OK, let’s get started.
Last week, the market initially moved sideways before turning lower. For two days, the S&P 500 stayed range-bound, trading within a 40-point range. Then, on Friday, it gapped higher and rallied sharply following Fed Chair Powell's speech. On Monday, the market pulled back, retracing some of Friday’s 100-point surge.
Investors had already been expecting the next phase of Fed policy to include interest rate cuts, so the announcement was no surprise. However, hearing it directly from Powell solidified expectations, leaving little room for the Fed to reverse course. The only factor that could derail a rate cut now would be new economic data showing an unexpected spike in inflation.
With stock market valuations already stretched, we plan to take opportunities on both sides of the market - trading long and short positions as conditions warrant.
Last week’s chart for cash market S&P 500 index ($SPX)

chart courtesy of StockCharts.com
Weekly Market Brief: S&P 500 Index Futures (ES / MES)
This past week, the markets were galvanized by renewed expectations of monetary easing as Federal Reserve Chair Jerome Powell delivered cautious yet encouraging remarks at the Jackson Hole symposium. His tone signaled a growing possibility of interest rate cuts, triggering a rebound across equity markets - particularly in S&P 500 futures.
Market Swing and Key Developments
• S&P 500 Futures Movements
Across the week, E‑mini S&P 500 futures realized a modest net gain, continuing recovery from recent soft patches.

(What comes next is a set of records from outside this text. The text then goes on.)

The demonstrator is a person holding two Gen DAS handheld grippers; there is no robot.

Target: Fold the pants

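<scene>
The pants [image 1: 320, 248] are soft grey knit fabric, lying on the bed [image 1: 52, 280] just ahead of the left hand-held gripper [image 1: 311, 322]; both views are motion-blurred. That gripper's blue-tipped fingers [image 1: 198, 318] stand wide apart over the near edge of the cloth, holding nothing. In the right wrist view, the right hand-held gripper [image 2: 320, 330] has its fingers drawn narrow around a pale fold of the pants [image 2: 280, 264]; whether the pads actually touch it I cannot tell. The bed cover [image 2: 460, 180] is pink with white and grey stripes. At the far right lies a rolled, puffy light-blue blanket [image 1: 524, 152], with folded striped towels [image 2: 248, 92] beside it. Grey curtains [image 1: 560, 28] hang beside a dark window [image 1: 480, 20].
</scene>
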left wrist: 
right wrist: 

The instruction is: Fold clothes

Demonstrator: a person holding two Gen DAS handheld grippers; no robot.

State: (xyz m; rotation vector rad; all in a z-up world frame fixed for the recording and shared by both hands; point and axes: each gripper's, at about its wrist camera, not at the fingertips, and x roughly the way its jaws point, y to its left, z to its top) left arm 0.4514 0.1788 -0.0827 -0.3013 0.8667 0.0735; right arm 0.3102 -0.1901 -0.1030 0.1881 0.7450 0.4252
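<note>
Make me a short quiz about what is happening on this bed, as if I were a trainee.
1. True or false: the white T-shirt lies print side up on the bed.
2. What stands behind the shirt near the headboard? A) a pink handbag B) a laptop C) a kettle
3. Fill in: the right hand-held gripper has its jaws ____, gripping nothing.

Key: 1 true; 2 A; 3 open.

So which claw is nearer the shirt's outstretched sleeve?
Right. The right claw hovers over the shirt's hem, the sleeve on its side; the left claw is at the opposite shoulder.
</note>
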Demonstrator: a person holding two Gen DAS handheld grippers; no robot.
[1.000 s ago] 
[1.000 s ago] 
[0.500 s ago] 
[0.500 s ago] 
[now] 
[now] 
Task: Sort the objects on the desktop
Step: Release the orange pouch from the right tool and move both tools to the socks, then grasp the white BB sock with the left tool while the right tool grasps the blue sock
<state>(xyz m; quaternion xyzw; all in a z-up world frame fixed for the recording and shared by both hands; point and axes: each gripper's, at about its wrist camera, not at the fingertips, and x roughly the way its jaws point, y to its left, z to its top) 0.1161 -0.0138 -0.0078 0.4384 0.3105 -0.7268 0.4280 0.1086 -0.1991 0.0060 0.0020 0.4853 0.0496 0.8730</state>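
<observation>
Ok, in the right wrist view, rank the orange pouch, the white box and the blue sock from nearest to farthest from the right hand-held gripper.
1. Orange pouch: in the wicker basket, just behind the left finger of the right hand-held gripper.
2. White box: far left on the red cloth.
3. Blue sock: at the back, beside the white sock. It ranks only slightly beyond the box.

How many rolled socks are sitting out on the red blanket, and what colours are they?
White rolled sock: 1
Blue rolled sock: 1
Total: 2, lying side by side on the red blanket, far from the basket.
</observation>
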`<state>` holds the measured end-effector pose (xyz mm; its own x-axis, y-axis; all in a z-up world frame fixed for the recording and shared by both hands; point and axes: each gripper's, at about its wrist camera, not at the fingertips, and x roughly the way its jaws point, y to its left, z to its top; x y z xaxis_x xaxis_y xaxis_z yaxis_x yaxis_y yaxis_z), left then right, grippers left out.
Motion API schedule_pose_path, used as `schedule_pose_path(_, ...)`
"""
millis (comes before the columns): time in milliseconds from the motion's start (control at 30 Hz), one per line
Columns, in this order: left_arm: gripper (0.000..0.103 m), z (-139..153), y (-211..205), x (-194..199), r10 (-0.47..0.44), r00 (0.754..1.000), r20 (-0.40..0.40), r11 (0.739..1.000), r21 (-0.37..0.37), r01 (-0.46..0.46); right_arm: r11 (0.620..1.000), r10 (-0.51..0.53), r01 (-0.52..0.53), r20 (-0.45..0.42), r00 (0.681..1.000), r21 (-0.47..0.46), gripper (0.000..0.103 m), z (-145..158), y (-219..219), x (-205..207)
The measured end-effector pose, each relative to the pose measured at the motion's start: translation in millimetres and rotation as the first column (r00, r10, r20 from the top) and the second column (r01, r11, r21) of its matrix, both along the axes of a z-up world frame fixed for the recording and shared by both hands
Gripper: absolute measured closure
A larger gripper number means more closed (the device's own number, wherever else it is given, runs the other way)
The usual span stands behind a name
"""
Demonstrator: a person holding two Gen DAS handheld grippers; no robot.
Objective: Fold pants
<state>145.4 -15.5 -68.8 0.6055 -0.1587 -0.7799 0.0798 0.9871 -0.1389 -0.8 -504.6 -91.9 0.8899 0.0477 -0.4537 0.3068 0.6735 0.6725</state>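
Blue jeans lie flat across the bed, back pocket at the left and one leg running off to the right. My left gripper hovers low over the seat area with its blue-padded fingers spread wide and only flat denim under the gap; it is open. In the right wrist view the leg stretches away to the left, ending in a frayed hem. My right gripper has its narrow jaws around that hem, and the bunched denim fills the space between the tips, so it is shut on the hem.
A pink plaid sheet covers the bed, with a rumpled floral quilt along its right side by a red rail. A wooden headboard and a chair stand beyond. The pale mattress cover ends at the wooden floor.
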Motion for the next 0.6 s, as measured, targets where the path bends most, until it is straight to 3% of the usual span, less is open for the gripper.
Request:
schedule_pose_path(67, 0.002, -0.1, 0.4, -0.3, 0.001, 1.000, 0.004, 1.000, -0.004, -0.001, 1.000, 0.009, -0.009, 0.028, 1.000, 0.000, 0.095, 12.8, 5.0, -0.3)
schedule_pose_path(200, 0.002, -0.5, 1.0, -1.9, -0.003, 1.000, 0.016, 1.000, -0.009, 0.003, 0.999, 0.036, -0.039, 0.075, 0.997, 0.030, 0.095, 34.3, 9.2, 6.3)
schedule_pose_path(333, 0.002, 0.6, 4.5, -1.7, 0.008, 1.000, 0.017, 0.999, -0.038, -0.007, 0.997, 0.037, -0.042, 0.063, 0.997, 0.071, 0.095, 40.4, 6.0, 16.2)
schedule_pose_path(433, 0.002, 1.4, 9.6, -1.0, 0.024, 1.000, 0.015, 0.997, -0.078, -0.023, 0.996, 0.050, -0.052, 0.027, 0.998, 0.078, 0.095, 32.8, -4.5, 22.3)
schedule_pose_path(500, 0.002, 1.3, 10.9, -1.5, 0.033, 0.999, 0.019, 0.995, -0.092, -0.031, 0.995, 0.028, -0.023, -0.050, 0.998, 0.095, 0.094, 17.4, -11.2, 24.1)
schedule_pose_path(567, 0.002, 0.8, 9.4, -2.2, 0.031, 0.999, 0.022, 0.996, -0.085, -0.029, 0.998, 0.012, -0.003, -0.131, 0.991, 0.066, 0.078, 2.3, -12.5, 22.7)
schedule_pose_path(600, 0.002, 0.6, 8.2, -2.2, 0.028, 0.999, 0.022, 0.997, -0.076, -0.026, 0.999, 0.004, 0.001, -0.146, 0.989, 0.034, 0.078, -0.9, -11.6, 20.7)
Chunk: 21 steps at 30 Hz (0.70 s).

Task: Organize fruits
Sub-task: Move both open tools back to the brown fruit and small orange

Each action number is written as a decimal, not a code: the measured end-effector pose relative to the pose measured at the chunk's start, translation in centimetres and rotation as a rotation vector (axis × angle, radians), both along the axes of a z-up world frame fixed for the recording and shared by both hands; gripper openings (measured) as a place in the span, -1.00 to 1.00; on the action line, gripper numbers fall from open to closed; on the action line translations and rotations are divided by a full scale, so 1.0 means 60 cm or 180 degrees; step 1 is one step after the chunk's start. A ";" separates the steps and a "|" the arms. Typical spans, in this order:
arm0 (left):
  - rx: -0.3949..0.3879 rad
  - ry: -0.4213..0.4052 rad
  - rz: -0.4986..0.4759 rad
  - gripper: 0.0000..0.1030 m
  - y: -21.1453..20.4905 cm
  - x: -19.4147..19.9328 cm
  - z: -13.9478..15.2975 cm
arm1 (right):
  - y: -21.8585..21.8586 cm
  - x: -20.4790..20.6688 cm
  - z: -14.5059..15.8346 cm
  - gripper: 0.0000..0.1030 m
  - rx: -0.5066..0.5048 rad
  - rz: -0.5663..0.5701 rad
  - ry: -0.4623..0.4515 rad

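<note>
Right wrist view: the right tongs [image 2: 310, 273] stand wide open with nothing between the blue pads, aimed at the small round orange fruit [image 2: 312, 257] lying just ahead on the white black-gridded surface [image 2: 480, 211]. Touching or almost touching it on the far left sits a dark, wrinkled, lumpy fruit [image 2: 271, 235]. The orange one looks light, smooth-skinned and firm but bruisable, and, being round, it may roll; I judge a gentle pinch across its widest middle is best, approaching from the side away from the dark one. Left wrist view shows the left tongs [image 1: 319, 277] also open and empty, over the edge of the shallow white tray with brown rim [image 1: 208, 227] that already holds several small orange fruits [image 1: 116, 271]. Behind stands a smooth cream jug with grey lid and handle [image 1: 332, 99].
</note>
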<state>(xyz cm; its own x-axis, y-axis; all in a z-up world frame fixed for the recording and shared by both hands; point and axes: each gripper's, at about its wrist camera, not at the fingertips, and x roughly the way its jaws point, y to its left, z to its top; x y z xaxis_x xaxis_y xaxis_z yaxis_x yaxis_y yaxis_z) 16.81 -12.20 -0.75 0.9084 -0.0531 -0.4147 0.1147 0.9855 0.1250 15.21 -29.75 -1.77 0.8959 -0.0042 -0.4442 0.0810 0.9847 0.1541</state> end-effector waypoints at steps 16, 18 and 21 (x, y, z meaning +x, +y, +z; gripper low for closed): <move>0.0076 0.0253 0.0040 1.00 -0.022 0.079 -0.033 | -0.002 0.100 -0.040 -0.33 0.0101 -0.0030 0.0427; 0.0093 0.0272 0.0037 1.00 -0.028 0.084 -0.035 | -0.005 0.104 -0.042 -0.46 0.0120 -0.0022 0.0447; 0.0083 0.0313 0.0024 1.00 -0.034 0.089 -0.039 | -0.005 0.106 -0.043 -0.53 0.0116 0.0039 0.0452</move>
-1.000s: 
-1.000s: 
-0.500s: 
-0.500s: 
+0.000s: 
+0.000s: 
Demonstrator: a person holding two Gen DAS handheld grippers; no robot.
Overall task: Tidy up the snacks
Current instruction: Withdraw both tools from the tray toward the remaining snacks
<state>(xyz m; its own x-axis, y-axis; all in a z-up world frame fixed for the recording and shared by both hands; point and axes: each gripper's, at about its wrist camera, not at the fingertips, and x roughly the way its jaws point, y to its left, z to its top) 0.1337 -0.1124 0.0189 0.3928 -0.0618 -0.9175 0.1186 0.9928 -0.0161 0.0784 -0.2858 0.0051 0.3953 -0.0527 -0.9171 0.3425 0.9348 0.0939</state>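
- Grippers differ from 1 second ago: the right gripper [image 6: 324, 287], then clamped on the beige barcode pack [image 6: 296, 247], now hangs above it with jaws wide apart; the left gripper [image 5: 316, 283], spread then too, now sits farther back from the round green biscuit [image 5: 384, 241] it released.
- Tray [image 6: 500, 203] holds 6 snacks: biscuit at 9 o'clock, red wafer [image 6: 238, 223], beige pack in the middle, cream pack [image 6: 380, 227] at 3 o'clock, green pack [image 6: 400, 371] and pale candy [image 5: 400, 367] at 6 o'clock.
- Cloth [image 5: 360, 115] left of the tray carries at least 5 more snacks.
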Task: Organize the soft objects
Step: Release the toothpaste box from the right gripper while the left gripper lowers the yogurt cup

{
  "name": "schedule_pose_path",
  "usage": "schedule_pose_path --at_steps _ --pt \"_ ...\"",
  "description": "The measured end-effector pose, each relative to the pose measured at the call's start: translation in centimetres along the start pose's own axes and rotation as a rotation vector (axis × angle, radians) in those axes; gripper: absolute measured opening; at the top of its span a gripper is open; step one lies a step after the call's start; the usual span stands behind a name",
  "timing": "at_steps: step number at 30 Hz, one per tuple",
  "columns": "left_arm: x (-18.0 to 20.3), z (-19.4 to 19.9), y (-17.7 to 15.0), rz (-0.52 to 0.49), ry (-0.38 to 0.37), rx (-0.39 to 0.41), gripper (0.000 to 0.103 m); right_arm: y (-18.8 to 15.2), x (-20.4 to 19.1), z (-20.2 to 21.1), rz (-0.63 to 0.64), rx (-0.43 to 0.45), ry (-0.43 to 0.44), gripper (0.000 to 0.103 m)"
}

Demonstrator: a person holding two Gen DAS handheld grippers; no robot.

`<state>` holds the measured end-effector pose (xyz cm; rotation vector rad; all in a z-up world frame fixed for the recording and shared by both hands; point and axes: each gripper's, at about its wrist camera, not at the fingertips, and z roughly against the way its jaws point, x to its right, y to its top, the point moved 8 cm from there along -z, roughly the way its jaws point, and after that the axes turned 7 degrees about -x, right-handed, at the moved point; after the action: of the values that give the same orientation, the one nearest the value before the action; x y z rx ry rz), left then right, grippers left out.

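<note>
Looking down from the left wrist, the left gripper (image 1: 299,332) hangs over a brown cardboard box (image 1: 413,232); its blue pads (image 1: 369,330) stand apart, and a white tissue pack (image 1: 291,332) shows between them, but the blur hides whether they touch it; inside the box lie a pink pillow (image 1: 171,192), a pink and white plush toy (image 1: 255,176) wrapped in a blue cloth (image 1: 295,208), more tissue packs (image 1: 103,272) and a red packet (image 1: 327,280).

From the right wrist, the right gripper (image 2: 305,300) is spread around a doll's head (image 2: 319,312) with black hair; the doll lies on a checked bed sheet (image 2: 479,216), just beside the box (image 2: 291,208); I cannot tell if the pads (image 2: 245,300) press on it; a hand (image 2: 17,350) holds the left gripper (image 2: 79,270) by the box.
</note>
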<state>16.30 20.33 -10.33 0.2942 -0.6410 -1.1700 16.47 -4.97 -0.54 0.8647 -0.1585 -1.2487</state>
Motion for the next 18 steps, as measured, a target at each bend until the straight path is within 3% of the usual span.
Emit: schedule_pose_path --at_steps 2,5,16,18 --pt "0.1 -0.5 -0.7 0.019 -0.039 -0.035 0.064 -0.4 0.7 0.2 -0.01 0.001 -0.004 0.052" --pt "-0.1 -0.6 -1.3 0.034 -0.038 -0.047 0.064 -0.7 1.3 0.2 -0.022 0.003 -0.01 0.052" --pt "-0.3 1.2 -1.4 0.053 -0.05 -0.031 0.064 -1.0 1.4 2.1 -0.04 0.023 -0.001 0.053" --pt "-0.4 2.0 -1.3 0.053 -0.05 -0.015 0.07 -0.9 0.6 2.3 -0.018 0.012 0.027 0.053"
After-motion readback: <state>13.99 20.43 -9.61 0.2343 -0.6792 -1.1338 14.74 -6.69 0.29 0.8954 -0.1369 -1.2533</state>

The benchmark absorbed surging energy in equity markets as investor sentiment improved.
• Fed Signals Lift Market Sentiment
On August 22, Powell acknowledged that 'the balance of risks appears to be shifting' from inflation concerns toward a potentially weakening labor market, a pivot that markets interpreted as a prelude to potential rate cuts. Markets responded vigorously: The Dow popped more than 850 points to record territory, while the S&P 500 and Nasdaq both rallied over 1% as traders recalibrated rate‑cut odds toward the September meeting.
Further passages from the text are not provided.